■ **Task item**: Each record that follows should be transcribed word for word.

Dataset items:
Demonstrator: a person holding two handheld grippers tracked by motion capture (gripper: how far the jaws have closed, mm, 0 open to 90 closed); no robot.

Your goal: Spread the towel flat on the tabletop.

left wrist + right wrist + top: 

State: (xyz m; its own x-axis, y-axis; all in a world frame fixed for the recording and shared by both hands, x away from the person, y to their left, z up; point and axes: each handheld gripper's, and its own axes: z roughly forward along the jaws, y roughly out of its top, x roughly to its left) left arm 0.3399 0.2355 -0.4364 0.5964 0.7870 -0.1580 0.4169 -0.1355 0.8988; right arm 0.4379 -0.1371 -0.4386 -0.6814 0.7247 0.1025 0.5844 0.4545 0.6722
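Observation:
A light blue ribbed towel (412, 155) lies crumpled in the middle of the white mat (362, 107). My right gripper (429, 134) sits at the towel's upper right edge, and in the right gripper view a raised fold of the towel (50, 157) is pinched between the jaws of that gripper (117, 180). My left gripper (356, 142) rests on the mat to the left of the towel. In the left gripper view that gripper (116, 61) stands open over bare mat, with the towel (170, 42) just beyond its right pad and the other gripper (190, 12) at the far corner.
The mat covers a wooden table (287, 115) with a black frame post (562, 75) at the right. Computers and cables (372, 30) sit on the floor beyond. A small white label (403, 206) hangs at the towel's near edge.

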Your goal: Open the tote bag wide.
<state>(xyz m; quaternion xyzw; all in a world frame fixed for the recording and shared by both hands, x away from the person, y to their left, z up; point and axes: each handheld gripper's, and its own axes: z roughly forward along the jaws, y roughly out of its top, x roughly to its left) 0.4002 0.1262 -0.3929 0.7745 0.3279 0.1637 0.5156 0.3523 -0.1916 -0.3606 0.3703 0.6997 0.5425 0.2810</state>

■ **Task response**:
Demonstrator: a person holding two handheld grippers tracked by motion capture (gripper: how far the jaws have closed, mm, 0 open to 90 closed); no robot.

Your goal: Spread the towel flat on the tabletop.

left wrist + right wrist + top: 

State: (xyz m; its own x-axis, y-axis; all in a world frame fixed for the recording and shared by both hands, x away from the person, y to their left, z up; point and axes: each handheld gripper's, and its own axes: z roughly forward along the jaws, y roughly out of its top, x roughly to its left) left arm 0.3399 0.2355 -0.4364 0.5964 0.7870 -0.1580 0.4169 -0.1355 0.8988; right arm 0.4379 -0.1371 -0.4386 -0.6814 0.7247 0.1025 0.5844 0.4545 0.6722
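Observation:
A light blue ribbed towel (412, 155) lies crumpled in the middle of the white mat (362, 107). My right gripper (429, 134) sits at the towel's upper right edge, and in the right gripper view a raised fold of the towel (50, 157) is pinched between the jaws of that gripper (117, 180). My left gripper (356, 142) rests on the mat to the left of the towel. In the left gripper view that gripper (116, 61) stands open over bare mat, with the towel (170, 42) just beyond its right pad and the other gripper (190, 12) at the far corner.
The mat covers a wooden table (287, 115) with a black frame post (562, 75) at the right. Computers and cables (372, 30) sit on the floor beyond. A small white label (403, 206) hangs at the towel's near edge.
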
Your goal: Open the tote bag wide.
<state>(xyz m; quaternion xyzw; all in a world frame fixed for the recording and shared by both hands, x away from the person, y to their left, z up; point and axes: each handheld gripper's, and its own axes: z roughly forward along the jaws, y roughly out of its top, x roughly to its left) 0.4002 0.1262 -0.3929 0.7745 0.3279 0.1637 0.5156 0.3523 -0.1916 -0.3606 0.3703 0.6997 0.5425 0.2810</state>

The answer contains nothing further.